Denney moved to Iowa City to pursue graduate studies at the University of Iowa, where she earned a Ph.D. in music theory and composition. She’s also very active in fighting for transgender rights in Iowa, and was one of a group of seven activists singled out for arrest by UI police after a protest against an anti-trans speaker who describes himself as a theocratic fascist, at the IMU in October 2023. 

Denney has repeatedly gone to the State Capitol in Des Moines to join others in opposing the series of anti-trans bills Republicans have passed since 2022, and has spoken at Iowa City Council meetings, urging councilmembers to take concrete actions to protect trans people. 

“What are you going to do?” Denney asked at the March 11 city council meeting in which the council adopted a resolution recognizing TDOV.

“When these kids are renting apartments in the future and their landlords say, ‘No, sorry, you’re trans. Try elsewhere.’ What are you going to do? When they get fired from their jobs for being who they are, when I get fired from my job for being who I am, what are you going to do?” (City council rules prevent members from responding to questions posed by speakers during the public comment period.)

Attendees of the Transgender Day of Visibility rally in College Green Park listen to speakers on the gazebo stage, Tuesday, March 31, 2025. — Kellan Doolittle/Little Village

“We can choose to organize differently,” Denney said during her speech at the rally. “We can choose to take the action that we’re taking in community today and push it further. If you can come together to sing, you can come together when the police come for your friends and your family; you can come together when ICE comes to people’s doors and fight them back. You can come together when businesses start to deny us, when landlords start to deny us. When employers start to deny us, you can come together and make them terrified to do it.
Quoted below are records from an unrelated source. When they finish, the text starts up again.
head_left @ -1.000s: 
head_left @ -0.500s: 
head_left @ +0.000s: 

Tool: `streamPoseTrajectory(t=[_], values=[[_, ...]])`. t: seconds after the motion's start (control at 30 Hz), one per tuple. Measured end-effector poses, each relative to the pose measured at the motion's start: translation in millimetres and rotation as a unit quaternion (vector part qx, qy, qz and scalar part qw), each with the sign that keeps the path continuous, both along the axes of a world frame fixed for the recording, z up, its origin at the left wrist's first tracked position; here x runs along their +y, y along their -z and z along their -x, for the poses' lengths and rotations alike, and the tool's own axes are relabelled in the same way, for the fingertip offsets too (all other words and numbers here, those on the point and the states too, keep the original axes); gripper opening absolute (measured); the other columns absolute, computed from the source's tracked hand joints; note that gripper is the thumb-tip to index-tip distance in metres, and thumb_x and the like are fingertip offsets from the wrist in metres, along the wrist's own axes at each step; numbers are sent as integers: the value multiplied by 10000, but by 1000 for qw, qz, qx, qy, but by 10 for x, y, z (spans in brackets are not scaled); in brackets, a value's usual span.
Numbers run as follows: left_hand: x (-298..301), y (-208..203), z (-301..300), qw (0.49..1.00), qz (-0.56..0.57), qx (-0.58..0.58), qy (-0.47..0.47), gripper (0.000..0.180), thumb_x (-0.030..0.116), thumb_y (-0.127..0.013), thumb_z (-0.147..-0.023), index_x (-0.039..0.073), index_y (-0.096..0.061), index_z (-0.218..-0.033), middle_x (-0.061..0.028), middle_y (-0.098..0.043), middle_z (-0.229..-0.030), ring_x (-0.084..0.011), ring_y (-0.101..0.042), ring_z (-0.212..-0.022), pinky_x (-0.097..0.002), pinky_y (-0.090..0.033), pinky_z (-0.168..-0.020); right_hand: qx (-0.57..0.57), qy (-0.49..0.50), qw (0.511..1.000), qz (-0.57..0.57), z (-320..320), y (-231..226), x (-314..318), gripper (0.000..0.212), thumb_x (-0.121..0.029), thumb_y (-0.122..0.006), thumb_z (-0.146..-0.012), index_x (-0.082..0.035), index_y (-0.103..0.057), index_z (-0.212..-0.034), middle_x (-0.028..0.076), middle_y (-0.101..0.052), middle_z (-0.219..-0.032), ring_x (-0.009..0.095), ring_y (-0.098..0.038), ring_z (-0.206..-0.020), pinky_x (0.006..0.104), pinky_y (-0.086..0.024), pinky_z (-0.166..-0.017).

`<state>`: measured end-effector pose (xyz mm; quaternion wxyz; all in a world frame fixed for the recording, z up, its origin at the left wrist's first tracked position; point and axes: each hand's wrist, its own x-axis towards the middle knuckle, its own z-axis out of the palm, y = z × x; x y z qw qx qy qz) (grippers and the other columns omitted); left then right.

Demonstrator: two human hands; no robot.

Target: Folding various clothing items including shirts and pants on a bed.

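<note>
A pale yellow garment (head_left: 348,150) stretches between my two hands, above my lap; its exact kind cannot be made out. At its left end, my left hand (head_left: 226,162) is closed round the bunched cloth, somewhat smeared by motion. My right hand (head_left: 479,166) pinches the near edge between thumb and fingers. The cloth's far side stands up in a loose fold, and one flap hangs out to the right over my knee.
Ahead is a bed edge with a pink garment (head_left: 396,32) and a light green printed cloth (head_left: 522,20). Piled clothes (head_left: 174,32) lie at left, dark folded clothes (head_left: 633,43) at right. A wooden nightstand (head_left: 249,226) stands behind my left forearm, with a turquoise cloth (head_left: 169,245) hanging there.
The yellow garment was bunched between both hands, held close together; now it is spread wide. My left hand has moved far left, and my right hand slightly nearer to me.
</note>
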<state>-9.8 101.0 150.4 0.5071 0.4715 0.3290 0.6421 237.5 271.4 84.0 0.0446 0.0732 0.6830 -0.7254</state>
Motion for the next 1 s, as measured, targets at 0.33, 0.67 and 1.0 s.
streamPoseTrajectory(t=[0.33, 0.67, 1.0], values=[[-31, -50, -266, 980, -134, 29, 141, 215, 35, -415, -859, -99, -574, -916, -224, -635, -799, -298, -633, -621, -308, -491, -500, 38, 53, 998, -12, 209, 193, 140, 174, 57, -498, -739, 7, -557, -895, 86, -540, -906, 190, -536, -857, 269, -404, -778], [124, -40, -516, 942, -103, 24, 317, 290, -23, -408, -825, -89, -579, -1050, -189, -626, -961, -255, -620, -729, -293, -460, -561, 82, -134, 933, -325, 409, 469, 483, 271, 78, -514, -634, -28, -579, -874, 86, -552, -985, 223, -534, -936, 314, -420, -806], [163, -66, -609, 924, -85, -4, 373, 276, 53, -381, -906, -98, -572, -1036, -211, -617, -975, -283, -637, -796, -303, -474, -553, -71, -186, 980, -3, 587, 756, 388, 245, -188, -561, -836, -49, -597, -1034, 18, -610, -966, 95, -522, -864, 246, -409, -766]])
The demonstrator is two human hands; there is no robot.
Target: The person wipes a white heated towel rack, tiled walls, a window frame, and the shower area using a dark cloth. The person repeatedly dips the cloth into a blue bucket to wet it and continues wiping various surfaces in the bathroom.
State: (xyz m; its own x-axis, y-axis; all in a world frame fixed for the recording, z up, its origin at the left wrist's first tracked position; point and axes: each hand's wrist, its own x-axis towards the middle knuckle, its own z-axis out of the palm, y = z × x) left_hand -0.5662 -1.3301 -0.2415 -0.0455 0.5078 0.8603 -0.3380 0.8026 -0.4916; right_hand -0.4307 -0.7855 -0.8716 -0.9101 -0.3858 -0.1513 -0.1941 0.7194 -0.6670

And we can do even more than that. What have you each done today to make sure that your neighbors ate? What have you done to make sure that the people you know have somewhere to sleep tonight? 
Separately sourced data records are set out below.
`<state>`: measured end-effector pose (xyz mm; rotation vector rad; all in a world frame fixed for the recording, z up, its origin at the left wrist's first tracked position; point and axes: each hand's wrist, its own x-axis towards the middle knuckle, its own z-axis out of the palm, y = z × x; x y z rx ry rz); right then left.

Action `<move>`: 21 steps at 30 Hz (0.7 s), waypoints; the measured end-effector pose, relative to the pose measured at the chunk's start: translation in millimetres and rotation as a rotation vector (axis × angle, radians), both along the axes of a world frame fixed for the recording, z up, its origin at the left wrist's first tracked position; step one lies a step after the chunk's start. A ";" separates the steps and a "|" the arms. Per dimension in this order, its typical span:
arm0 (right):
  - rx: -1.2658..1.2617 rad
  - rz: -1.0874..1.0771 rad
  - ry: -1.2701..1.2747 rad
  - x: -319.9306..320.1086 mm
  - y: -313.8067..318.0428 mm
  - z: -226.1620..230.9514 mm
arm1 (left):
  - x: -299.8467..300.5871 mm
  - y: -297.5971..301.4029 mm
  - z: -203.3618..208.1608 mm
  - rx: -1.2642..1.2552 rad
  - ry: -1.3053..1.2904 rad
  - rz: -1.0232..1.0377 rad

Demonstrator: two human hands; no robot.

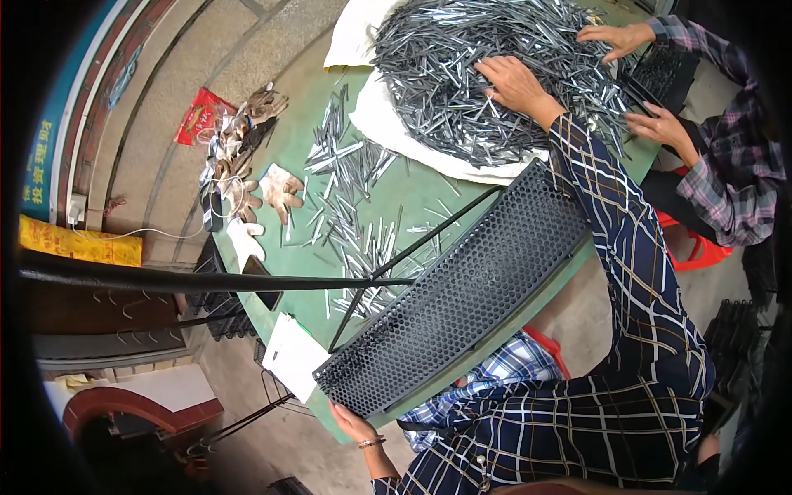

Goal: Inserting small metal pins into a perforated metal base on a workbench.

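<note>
- Right hand [516, 85], fingers loosely spread, rests on pile of grey sticks [437, 103].
- Left hand [355, 422] touches lower end of black tray [462, 285], so is nearer; its grip I cannot tell.
- Black tray lies along near edge of desk [307, 308], long axis slanting toward pile.

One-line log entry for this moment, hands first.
left hand: at left end of black perforated tray | right hand: on strip pile | co-worker's hands: at pile's edge

Bright centre, dark distorted edges
</note>
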<state>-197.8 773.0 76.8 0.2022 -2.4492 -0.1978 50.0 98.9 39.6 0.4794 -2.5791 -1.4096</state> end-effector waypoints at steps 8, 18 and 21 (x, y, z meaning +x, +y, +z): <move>-0.061 -0.026 -0.047 -8.8 -7.7 -1.3 | 2.5 2.5 3.1 -0.062 -0.008 0.055; 0.086 -0.022 -0.111 -15.0 -4.3 5.4 | 3.9 -1.8 -1.0 -0.183 -0.027 0.060; 0.111 -0.076 -0.143 -20.7 -3.0 4.6 | 2.9 0.8 2.5 -0.077 -0.030 0.037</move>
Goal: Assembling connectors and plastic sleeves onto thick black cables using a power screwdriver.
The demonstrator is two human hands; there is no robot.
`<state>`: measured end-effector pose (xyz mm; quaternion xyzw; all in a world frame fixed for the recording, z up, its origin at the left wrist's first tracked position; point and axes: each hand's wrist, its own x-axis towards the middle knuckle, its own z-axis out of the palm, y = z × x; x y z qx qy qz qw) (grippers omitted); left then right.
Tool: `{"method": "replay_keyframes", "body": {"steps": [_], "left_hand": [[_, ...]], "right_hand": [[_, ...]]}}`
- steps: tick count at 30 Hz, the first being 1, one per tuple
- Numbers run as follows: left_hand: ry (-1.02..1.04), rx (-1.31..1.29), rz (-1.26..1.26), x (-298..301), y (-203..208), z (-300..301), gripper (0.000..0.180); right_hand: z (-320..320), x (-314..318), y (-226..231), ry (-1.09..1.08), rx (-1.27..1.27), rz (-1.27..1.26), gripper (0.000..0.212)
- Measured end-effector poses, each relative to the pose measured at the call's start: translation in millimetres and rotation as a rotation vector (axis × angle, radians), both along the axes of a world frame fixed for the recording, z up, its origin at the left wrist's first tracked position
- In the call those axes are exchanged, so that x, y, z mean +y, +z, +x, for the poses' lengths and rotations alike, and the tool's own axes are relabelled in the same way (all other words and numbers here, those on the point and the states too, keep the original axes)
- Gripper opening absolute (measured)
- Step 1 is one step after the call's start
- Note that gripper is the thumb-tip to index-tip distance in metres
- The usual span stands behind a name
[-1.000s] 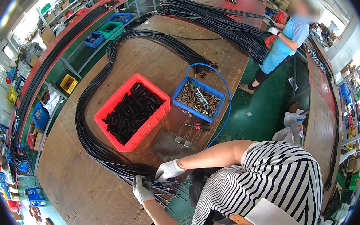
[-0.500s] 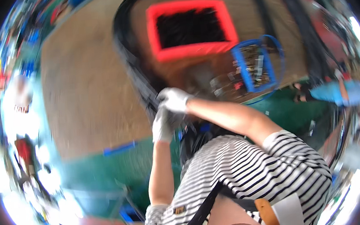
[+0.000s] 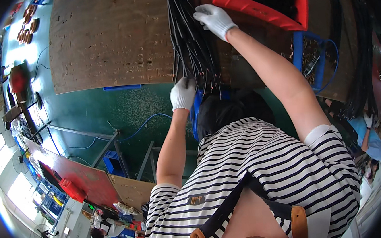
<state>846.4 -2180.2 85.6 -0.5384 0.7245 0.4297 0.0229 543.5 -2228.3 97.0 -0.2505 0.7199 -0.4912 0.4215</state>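
Black cables [image 3: 189, 43] ran in a loose bundle over the brown wooden table [image 3: 108, 40], between our left hand [image 3: 183, 95] and our right hand [image 3: 215, 20], both white-gloved. Left fingertips were at the cable ends by the table edge; we couldn't tell whether they were closed on one. Other ends fanned out just right of that grip. Our right hand was farther up, just beside the bundle's right side, fingers loosely bent and apart. Right of it sat a red bin [image 3: 253, 9] of dark pieces; farther right and closer to us, a blue bin [image 3: 298, 50], with a blue hose [image 3: 338, 60] curving beside it.
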Motion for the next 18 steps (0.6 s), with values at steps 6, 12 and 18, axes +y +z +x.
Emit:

“These are the fundamental things that we can do to improve our community, and we have the power to do them,” Denney continued. “We aren’t going to sit around waiting for politicians or Democrats or whoever the fuck to fix things. We’re just going to do it because it’s the right goddamn thing to do.”

Denney concluded by highlighting her least favorite question, one “that pretty much every cis person in my live has said to me” since the election.

“It’s, ‘Are you thinking about moving?’ ‘Are you gonna go to Canada, New Zealand?’ Can people ask something other than, ‘are you going to leave your home?’ What are you going to do to make sure we stay here? … [I believe] it is our job to take care of people that are in the state. No matter who we are, we don’t abandon people.”

The extended TDOV activities in Johnson County this year raised funds for the Iowa Trans Mutual Aid Fund and the Iowa for Transgender Folks Coalition. In addition to the fundraising shows at Trumpet Blossom and Studio 13, there was an art and book sale, as well as a special screening of I Saw the TV Glow at FilmScene. In total, almost $4,000 was raised for the two groups.